The most common surgical procedure used to treat right ventricular heart failure is the Fontan procedure, which connects the superior vena cava and the inferior vena cava directly to the left and right pulmonary arteries bypassing the right atrium. Many studies have been performed to improve the Fontan procedure. Research has been done on a four-way connector that can both passively and actively improve flow characteristics of the junction between the Superior Vena Cava (SVC), Inferior Vena Cava (IVC), Left Pulmonary Artery (LPA) and Right Pulmonary Artery (RPA), using an optimized connector and dual propeller system. However, the configuration of these devices do not specify propeller motor placement and has a stagnation point in the center of the connector.
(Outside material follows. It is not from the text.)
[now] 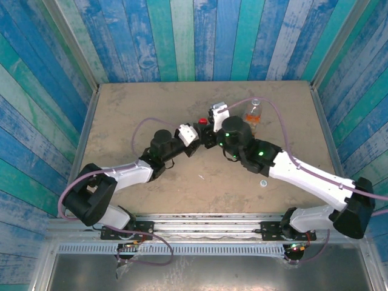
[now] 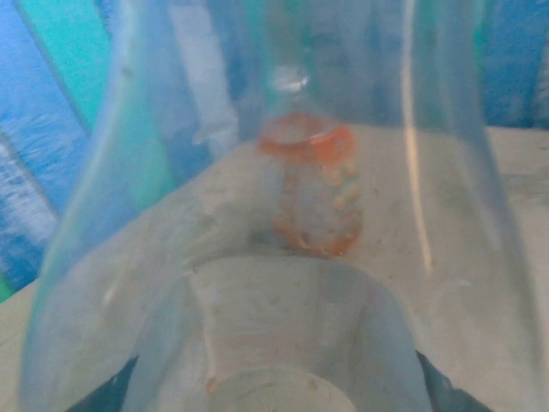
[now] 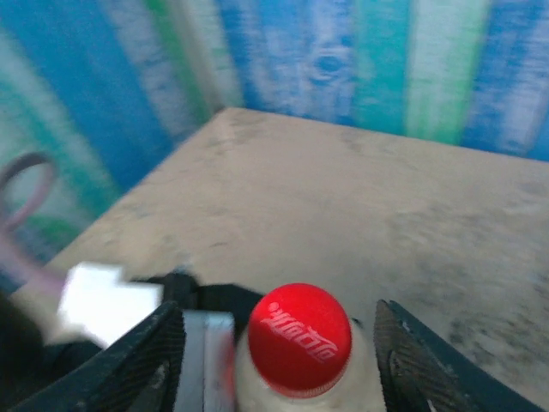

This study focuses on creating a housing for the motor in the center of the connector to reduce the stagnation area and further stabilize the propellers. To do this, we created a program in ANSYS that utilizes the design-of-experiment (DOE) function to minimize power-loss and stagnation points in the connector for a given geometry. First, a CFD model is created to simulate the blood flow inside the connector with different housing geometries. The shape and size of the housing are used as parameters for the DOE process. In this study, an enhanced central composite design technique is used to discretize the design space. The objective functions in the DOE are red blood cell residence time and power loss. It was confirmed that the addition of the housing did decrease the size of the stagnation point. In fact, the housing added in stabilizing the flow through the connector by creating a more defined flow path. Because the flowrates from the IVC and SVC are not the same, the best configuration for the housing was found to be asymmetric along the axis of the pulmonary artery. While this is a continuation of previous studies, the creation of an optimized housing for the motors for the propellers makes implementation of the propeller idea more viable in a real life situation. The added stability of the propellers provided by the housing can also decrease the risk of propeller failure due to rotordynamic instability.